Bill & Ted Face the Music

September 01, 2020

Keanu Reeves and Alex Winter in Bill & Ted Face the Music (2020)

A sharp-eyed viewer can always tell when the cinematography has been gamed to obscure an actor’s age. Whether it’s the smeary soft-focus lensing or the pancake application of wrinkle-smoothing makeup or Scorsesian CGI wizardry, it never looks quite right. These techniques usually yield the opposite of their intended effect, drawing more attention to the ravages of time and creating the impression of futile youth-clinging.

Credit to the cast and crew of Bill & Ted Face the Music, for gracefully maturing without relinquishing the juvenile spirit that popularised the members of Wyld Stallyns. This sequel to Keanu Reeves and Alex Winter’s sci-fi/comedy franchise arrives nearly three decades after the last instalment, and the script from Chris Matheson and Ed Solomon evinces a self-awareness of how this all looks. Namely: old.

Crisp ambient white lighting and hi-def digital shooting make every line on Theodore Logan and William Preston’s faces pop, their craggier visages in sharp contrast with their unchanged, adolescent body language and speech. A lesser film would fight the inevitable; this one accepts it with a tranquility that can be described only as Keanuesque, and concludes that age needn’t stop anyone from partying on.

Without explicitly dipping into the meta, the set-up bringing Bill and Ted back together capitalises on the feeling that this property may have gotten long in the tooth, turning the air of desperation the enterprise could’ve had into part of the joke. After shredding with Death and saving the world, the guys from San Dimas slowly fell out of favour with the public. Increasingly eager to be liked, they kept releasing albums to diminishing returns, a force-the-love philosophy that also extends to their relationships with their wives (Erinn Hayes and Jayma Mays).

A couples therapy scene involving both pairs of spouses hits the Step Brothers high of pure absurd bliss, kindred man-children redeemed by their guileless positivity. After all these years, their infectious upbeat attitude has only grown more endearing for its juxtaposition with middle age.

The fate of all creation falls to them once again, as an emissary from the future (Kristen Schaal, portraying the daughter of the late George Carlin’s character) comes with a warning that only the most epic Preston/Logan tune of all time can save the universe as we know it. So begins a convoluted – on purpose, mostly – quest through time on multiple fronts, as Bill and Ted try to get the perfect song from their future-selves who have ostensibly already written it, while their daughters Wilhelmina and Theodora (Brigette Lundy-Paine and Samara Weaving, respectively) help out by assembling the greatest supergroup history has ever known.

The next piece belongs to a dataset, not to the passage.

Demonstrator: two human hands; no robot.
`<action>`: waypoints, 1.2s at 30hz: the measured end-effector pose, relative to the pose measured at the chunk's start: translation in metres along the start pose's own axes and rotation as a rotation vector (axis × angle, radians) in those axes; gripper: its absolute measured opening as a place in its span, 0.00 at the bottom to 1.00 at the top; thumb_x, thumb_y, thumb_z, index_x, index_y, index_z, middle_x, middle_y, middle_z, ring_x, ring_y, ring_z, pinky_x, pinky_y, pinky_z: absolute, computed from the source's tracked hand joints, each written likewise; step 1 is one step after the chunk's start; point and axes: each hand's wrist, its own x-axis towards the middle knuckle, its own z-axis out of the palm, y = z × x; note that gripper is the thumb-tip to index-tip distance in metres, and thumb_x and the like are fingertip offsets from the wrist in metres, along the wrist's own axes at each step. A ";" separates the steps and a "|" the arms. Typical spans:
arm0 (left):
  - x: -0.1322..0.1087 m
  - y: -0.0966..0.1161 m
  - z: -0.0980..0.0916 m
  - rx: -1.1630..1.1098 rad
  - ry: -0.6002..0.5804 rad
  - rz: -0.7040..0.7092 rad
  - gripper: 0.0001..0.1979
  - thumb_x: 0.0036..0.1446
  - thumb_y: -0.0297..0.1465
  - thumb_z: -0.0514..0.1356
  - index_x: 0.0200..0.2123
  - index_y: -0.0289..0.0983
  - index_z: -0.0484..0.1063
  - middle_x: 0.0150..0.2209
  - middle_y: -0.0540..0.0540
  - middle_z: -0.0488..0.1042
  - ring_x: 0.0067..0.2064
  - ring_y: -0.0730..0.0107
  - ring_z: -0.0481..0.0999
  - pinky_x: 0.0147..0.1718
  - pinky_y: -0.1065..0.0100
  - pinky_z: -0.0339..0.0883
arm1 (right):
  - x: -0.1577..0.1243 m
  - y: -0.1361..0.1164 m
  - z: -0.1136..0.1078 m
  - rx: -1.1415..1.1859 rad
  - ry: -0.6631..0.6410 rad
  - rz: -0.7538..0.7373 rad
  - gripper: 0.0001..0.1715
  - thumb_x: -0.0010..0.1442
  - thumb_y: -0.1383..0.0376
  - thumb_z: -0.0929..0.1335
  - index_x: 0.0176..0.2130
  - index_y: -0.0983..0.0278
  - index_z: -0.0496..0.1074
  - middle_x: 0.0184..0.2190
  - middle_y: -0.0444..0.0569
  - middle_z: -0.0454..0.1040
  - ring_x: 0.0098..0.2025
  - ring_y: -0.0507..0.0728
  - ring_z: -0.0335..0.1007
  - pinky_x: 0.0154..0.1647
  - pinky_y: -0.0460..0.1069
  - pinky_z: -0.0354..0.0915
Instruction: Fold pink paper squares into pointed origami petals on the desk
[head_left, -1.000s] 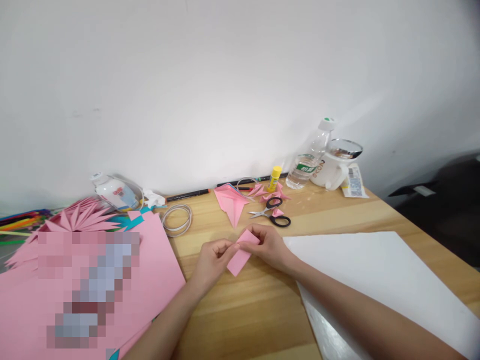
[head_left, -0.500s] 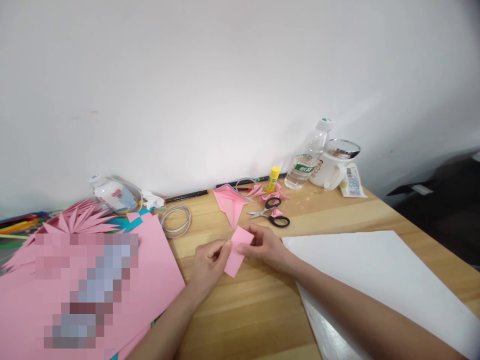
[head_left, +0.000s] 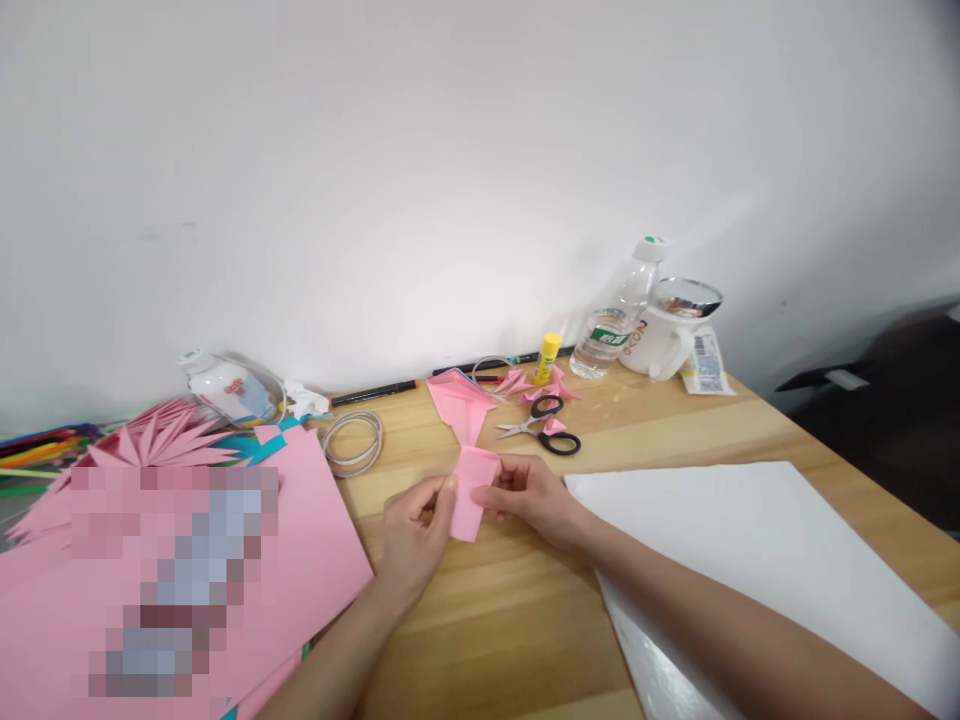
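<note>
A small folded piece of pink paper is held up above the wooden table between my two hands. My left hand pinches its left edge between thumb and fingers. On the opposite edge, my right hand has its thumb on the front, and its other fingers are partly hidden behind the paper. Just beyond it lies a folded pink paper shape with a narrow point toward me. Black-handled scissors rest open to the right of that, near several small pink folded pieces.
A yellow glue stick, water bottle and white mug stand along the wall. To the left are a cable coil, pink sheets and a pink paper fan. A white board covers the right side.
The pink paper has turned in my hands from slanted to nearly upright, and its upper edge now shows a small fold. Both hands keep hold of it, almost in place.
</note>
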 end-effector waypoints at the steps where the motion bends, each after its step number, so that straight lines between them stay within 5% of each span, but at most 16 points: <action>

It’s a lot of plot for 85-odd minutes, and that’s not even accounting for the neurotic robot Dennis Caleb McCoy or Kid Cudi’s appearance as himself, plus quantum physics expertise. But it all fits, breezed through with a larkish refusal to take any of it too seriously.

The only thing that really counts in this series is music and its power to unify across place and era, the essence of their mantra to “be excellent to each other.” A notion of rock ’n’ roll that now seems obsolete, replete with tasty licks and finger-breaking hammer-ons, has never gone out of style for our good boys even if the world has left guitar music behind.

This film makes us see it their way, compelling us to believe in concepts like “being true to yourself,” which would otherwise be unbearably corny. Bill and Ted’s steadfast affability brings an earnestness to their parting pearls of wisdom, and for a moment, being excellent looks like the most worthwhile human aspiration there is. Nothing bogus about that.